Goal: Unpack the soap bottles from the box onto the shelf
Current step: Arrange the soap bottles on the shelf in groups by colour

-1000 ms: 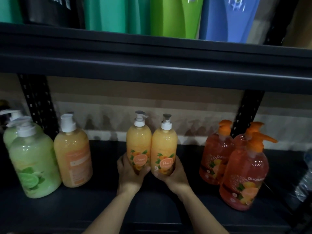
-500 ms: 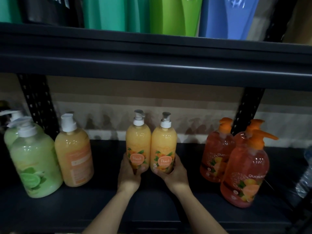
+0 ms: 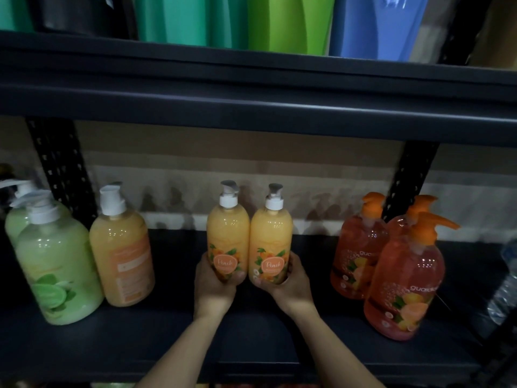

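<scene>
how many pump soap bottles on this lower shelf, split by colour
green bottles: 2
peach bottles: 3, one of them held in the left hand and one in the right hand
orange bottles: 3
total: 8

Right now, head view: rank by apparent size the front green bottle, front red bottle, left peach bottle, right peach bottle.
1. front green bottle and front red bottle: about equal, so unranked. Both stand nearer the camera, which may inflate them.
2. left peach bottle and right peach bottle: alike, smallest.
</scene>
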Available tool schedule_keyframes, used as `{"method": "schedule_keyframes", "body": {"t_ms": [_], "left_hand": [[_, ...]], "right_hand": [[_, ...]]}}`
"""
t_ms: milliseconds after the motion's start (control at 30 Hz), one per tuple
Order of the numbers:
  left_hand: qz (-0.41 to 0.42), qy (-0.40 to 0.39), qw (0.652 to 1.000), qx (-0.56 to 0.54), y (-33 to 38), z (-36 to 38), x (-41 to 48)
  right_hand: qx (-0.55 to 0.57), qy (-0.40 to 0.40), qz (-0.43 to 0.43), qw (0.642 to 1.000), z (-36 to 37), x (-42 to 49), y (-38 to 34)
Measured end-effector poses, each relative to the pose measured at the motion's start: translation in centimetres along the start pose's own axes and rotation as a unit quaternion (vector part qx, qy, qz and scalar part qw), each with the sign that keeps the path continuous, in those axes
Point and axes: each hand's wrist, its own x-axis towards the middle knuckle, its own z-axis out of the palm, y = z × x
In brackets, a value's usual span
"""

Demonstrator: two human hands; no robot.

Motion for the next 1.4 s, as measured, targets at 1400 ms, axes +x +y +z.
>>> {"method": "schedule_keyframes", "body": {"t_ms": [1400], "left_hand": [[0.008,0.120,0.986,0.114,2.0,-9.0,-4.3]], "right_hand": [[-0.197,0.070,0.111,0.972,1.9,-4.2,-2.8]]}}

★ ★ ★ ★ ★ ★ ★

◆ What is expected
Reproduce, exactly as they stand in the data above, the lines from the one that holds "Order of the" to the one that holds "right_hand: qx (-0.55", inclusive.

◆ Worked solution
Order of the numbers:
  left_hand: qz (-0.41 to 0.42), qy (-0.40 to 0.39), qw (0.652 to 1.000), qx (-0.56 to 0.54), y (-33 to 38), z (-36 to 38), x (-41 to 48)
  right_hand: qx (-0.55 to 0.57), qy (-0.40 to 0.40), qz (-0.43 to 0.43), qw (0.642 to 1.000), z (-36 to 37), x (-42 to 49), y (-38 to 34)

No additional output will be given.